Mexican communities that have long depended on remittances from family members in the United States are facing an abrupt slowdown, a new report by the Washington Post shows.
After record levels of $64.7 billion in 2024, remittances to Mexico are projected to fall to $61 billion this year, a decline driven by both reduced U.S. labor participation among Mexican migrants and fear of deportation.
In June, remittances fell 16.2% year-over-year, the steepest decline for that month on record, according to the Bank of Mexico. Meanwhile, year-to-date, transfers are down nearly 6%. While the average amount sent per transaction has risen slightly to $409, the overall volume has decreased, marking a reversal after 11 consecutive years of growth.
Communities in Oaxaca, historically major sources of U.S. migrants, are particularly affected, as The Washington Post explains. In some areas, remittances account for more than 10% of local economic activity, supporting construction, small businesses, and family expenses.
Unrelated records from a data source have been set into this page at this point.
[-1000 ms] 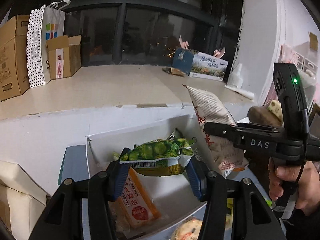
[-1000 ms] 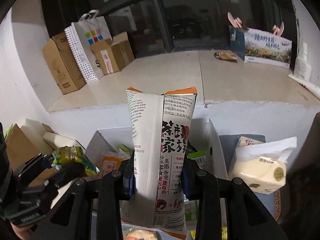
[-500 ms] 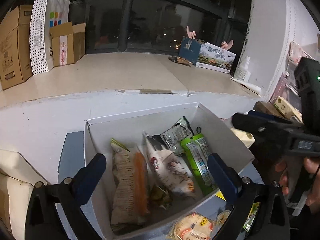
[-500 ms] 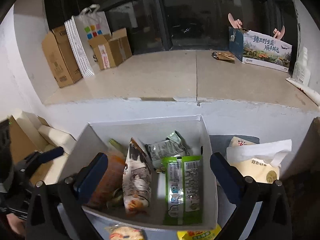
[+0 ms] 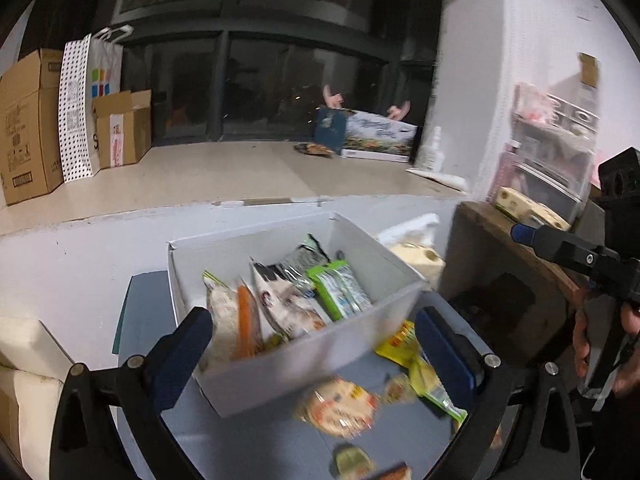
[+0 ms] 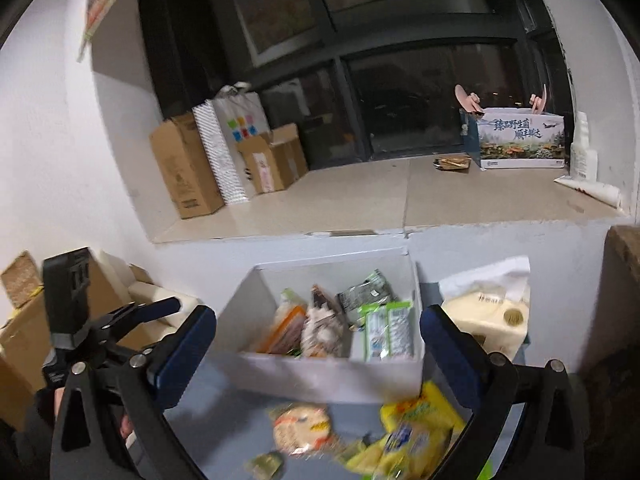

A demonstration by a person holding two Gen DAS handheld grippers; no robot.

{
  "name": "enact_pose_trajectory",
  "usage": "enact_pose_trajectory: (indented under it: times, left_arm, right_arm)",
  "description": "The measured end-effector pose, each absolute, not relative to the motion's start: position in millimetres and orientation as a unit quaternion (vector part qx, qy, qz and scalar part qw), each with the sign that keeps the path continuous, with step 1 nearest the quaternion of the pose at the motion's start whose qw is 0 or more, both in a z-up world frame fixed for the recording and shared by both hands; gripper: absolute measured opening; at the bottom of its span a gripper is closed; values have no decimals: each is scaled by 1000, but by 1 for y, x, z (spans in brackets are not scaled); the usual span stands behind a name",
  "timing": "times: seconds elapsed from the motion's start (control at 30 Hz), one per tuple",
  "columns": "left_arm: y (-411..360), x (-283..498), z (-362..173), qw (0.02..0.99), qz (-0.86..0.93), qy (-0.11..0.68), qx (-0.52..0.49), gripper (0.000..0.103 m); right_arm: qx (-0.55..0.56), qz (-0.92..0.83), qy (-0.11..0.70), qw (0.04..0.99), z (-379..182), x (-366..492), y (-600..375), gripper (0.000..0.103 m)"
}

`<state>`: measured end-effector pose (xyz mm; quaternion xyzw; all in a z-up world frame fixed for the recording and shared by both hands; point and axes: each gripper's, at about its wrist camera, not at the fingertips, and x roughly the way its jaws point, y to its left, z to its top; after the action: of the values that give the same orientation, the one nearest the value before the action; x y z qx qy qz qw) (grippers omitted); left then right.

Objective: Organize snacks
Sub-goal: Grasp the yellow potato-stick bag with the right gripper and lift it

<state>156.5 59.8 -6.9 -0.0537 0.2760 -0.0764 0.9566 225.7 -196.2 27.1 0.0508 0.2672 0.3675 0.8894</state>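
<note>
Below both cameras, at about 6 o'clock, loose snacks lie on the grey desk [image 6: 224, 420] — a round wafer packet [image 6: 302, 428] and a yellow packet [image 6: 416, 436] — just in front of the white box [image 6: 332, 376], which already holds several upright packs. Left hand-held gripper [image 5: 316, 352] and right hand-held gripper [image 6: 320, 352] both stand wide apart, holding nothing. These packets look light, soft, crinkly and probably slippery — best pinched at a flat sealed edge, gently, since wafers may crack.

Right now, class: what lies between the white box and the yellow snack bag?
Right wrist view: nothing lies between; the yellow snack bag sits right against the white box's front wall.
</note>
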Motion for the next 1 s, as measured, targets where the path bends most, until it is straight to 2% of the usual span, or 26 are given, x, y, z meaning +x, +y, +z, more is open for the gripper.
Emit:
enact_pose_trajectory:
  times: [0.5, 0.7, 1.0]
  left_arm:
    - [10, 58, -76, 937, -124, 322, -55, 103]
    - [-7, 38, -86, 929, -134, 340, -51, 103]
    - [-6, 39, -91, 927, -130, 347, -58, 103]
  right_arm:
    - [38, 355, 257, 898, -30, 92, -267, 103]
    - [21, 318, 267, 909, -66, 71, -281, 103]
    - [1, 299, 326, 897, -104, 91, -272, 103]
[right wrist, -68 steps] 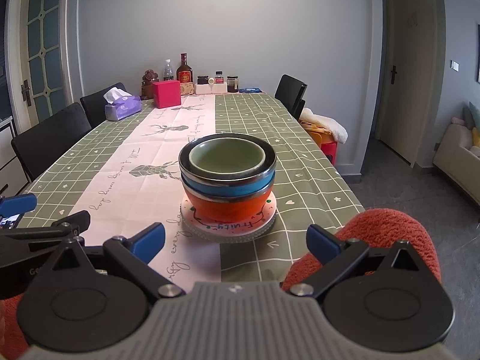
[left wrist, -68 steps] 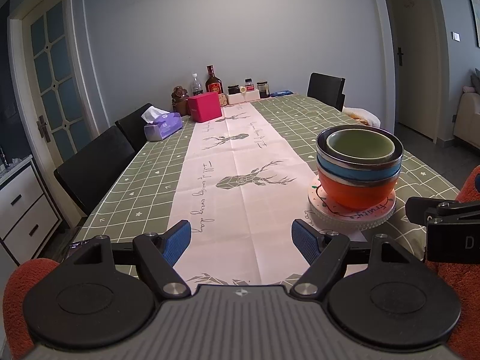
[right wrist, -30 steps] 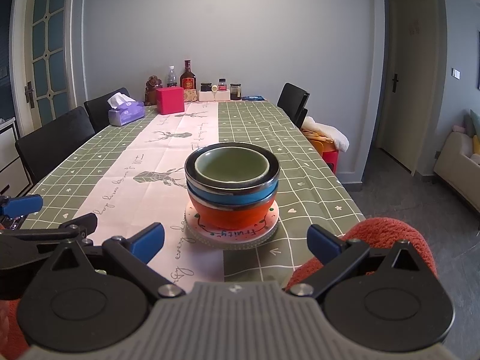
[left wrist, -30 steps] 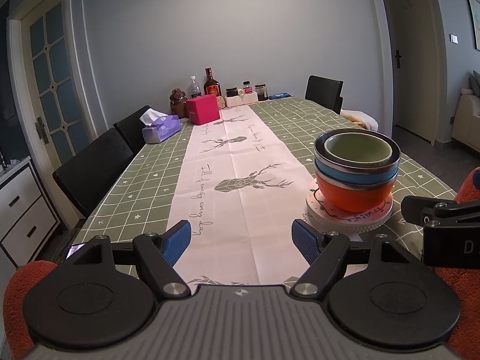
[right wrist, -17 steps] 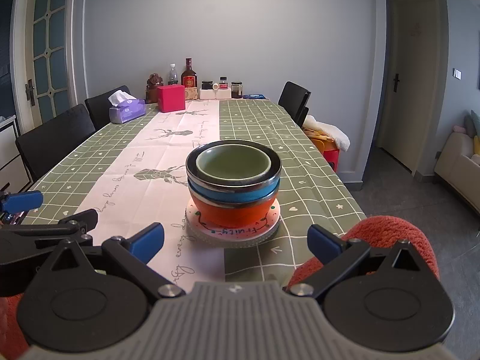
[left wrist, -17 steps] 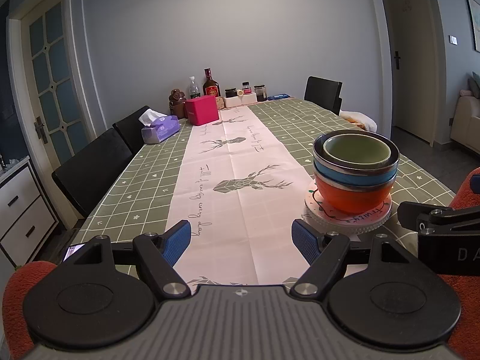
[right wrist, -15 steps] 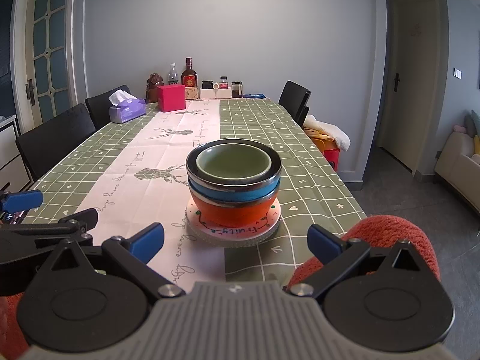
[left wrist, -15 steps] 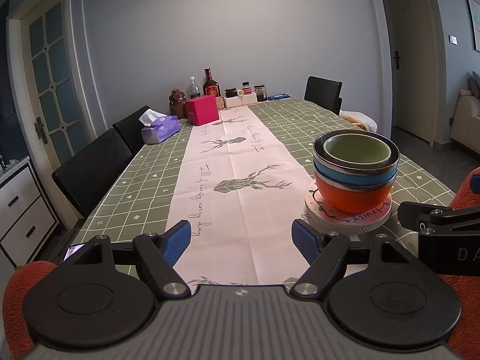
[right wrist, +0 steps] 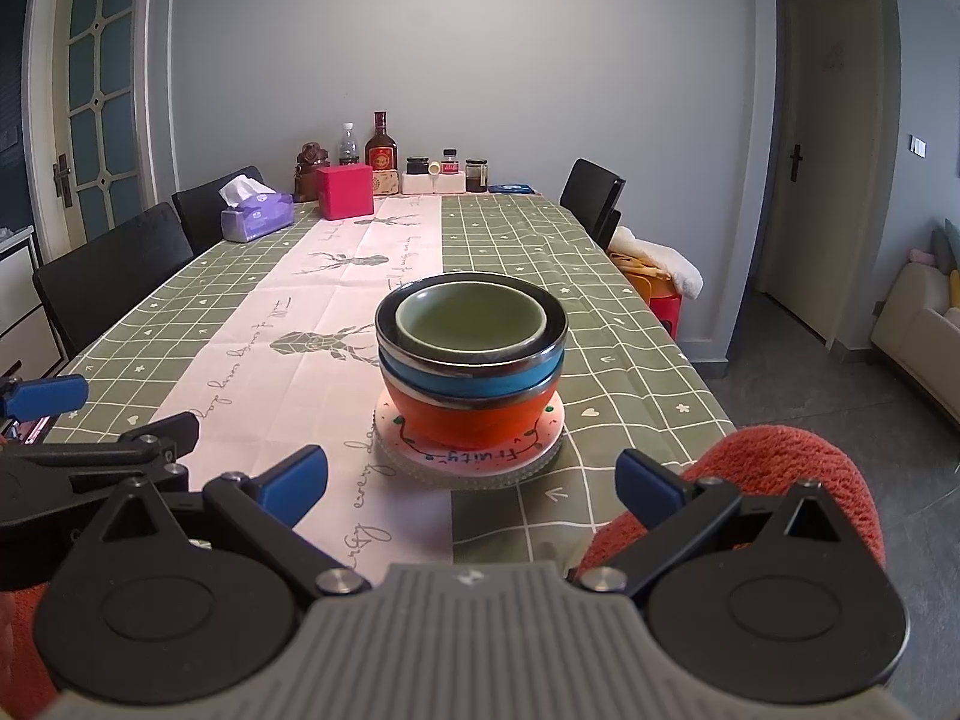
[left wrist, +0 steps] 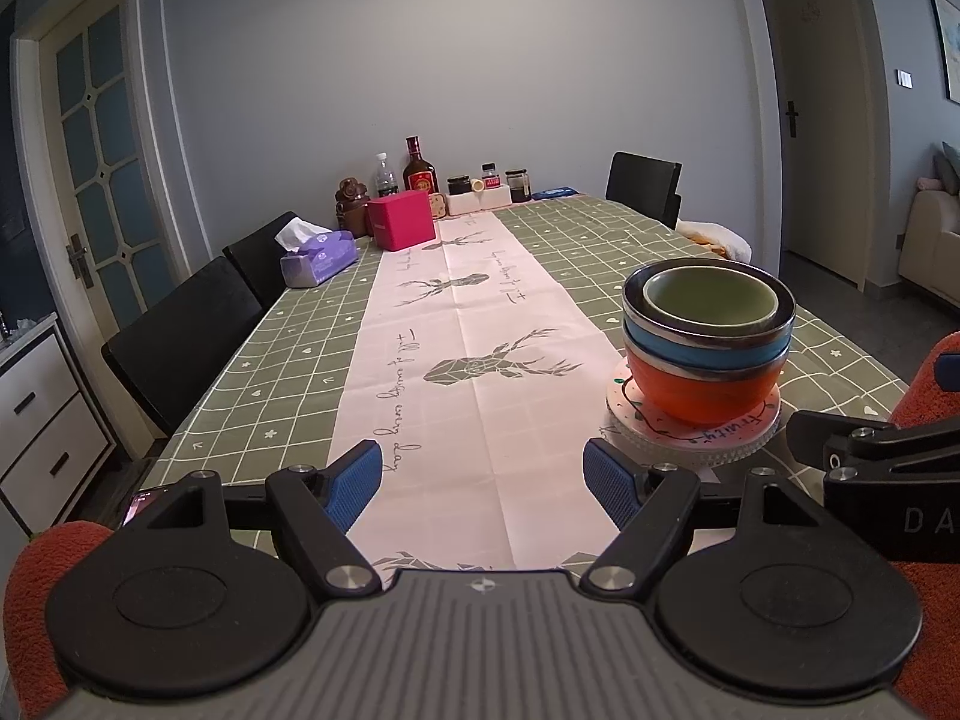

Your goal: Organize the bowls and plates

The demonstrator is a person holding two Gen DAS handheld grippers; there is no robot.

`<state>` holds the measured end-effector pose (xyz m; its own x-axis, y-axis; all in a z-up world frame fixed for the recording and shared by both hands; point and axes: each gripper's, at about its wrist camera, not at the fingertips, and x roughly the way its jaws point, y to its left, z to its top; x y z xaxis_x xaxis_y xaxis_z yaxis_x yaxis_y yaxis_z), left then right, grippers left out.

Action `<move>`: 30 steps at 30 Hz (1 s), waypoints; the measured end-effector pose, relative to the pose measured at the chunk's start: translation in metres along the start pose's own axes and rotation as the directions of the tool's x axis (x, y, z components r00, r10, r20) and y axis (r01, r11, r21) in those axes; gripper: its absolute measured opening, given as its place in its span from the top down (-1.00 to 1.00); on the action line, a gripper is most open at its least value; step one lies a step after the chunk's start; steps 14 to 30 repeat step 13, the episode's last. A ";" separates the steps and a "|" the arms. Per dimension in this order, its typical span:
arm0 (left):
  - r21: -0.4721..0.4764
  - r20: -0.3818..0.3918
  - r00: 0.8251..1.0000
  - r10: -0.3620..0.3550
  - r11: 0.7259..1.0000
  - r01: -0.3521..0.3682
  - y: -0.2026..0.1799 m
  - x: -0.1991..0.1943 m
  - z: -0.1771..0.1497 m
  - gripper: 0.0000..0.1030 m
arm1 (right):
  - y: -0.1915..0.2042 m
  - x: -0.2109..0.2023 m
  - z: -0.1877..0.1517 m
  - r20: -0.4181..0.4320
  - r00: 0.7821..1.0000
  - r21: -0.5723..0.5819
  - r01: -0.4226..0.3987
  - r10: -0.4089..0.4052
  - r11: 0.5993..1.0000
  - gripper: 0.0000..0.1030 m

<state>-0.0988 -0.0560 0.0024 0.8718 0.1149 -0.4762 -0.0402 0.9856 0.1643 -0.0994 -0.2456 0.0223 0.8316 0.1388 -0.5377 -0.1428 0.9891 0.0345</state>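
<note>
A stack stands near the table's front right: a green bowl (right wrist: 471, 315) nested in a blue steel-rimmed bowl (right wrist: 474, 381), in an orange bowl (right wrist: 468, 420), on a white "fruity" plate (right wrist: 474, 457). The same stack shows in the left wrist view, green bowl (left wrist: 711, 300) on top, plate (left wrist: 690, 435) below. My left gripper (left wrist: 483, 483) is open and empty, left of the stack over the pink runner. My right gripper (right wrist: 471, 483) is open and empty, just in front of the plate.
The long table (right wrist: 600, 312) has a green checked cloth and pink runner (left wrist: 474, 348). At its far end stand a pink box (left wrist: 401, 219), a tissue box (left wrist: 318, 258) and bottles (left wrist: 420, 171). Black chairs (left wrist: 180, 330) line the left side; one stands far right (right wrist: 591, 192).
Both grippers have drawn back slightly and risen a little from the stack. The bowls and plate have not moved.
</note>
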 end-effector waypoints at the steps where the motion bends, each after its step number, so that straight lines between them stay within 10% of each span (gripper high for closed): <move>1: -0.001 0.000 1.000 0.000 1.000 0.000 0.000 0.000 0.000 -0.74 | 0.000 0.001 0.000 -0.001 1.000 -0.001 0.000 0.000 1.000 -0.94; 30: -0.005 0.001 1.000 -0.005 1.000 0.005 0.000 -0.001 0.000 -0.74 | -0.001 0.001 0.000 -0.002 1.000 -0.002 -0.002 0.002 1.000 -0.94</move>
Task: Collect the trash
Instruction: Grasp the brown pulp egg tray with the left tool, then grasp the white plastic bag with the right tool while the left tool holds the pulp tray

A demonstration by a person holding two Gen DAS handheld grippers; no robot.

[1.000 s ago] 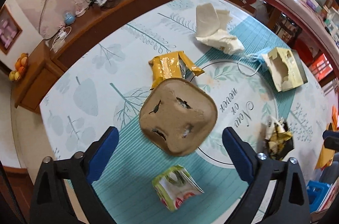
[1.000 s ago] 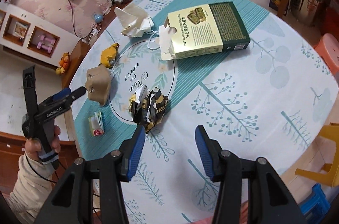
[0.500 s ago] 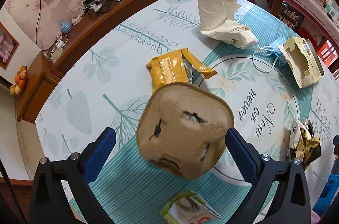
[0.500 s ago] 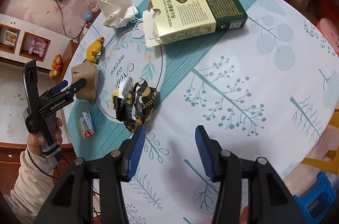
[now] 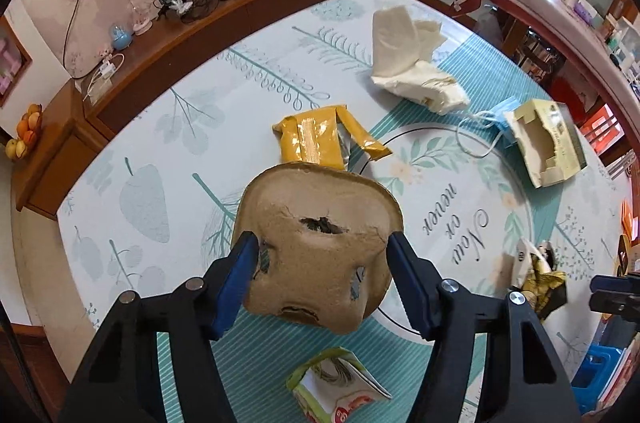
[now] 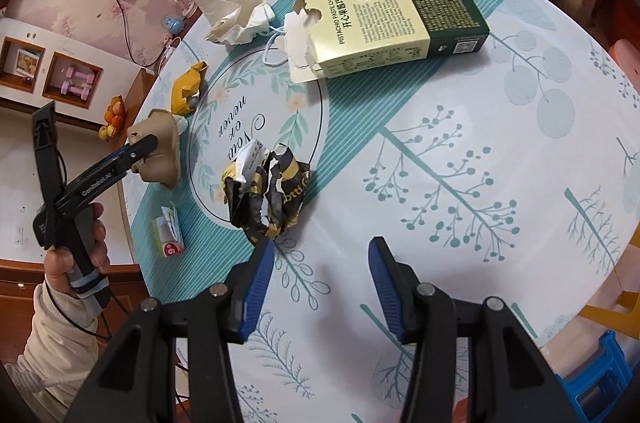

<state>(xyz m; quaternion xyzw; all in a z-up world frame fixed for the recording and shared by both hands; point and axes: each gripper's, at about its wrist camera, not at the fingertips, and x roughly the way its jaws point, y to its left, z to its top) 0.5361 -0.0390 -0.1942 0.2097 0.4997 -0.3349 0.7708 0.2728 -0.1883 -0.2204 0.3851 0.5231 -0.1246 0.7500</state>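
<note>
On the table (image 5: 168,127), near its left edge: I work the cardboard cup tray (image 5: 316,243), one piece among scattered trash.
Left gripper (image 5: 318,277): jaws have just been closing; both pads now press the tray's sides, grasping it.
Right gripper (image 6: 320,279): jaws parted, nothing between them, just beside the crumpled black-and-gold wrapper (image 6: 268,195).
Grip advice: I judge soft pulp crushes easily; I squeeze only until firm.
Lift advice: I raise straight up, clear of the yellow wrapper (image 5: 320,141) and small carton (image 5: 336,389).
</note>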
Local officials note that fewer families are receiving consistent payments, leaving towns struggling to maintain economic activity.
Experts consulted by the outlet explained that the Trump administration's immigration crackdown has prompted both voluntary returns and reduced work participation among Mexicans in the U.S., while fewer new migrants are entering the labor market. Analysts note that remittance flows naturally depend on ongoing migration, and Mexico's migration levels have fallen over the past 15 years.
The decrease in Mexican remittances contrasts with rising flows to Central America, where migration from Guatemala, Honduras, and El Salvador has increased. In those countries, remittances represent even larger shares of GDP: over 25 percent in Nicaragua and Honduras, 23.5 percent in El Salvador, and 19.5 percent in Guatemala, compared with roughly 3 percent in Mexico.
Economists warn that the drop could slow local economies in Mexico, potentially driving more people to migrate north in search of work. "Remittances get invested not in infrastructure or in factories but in human capital and in schooling," said Michael Clemens of George Mason University, highlighting the broader developmental impact.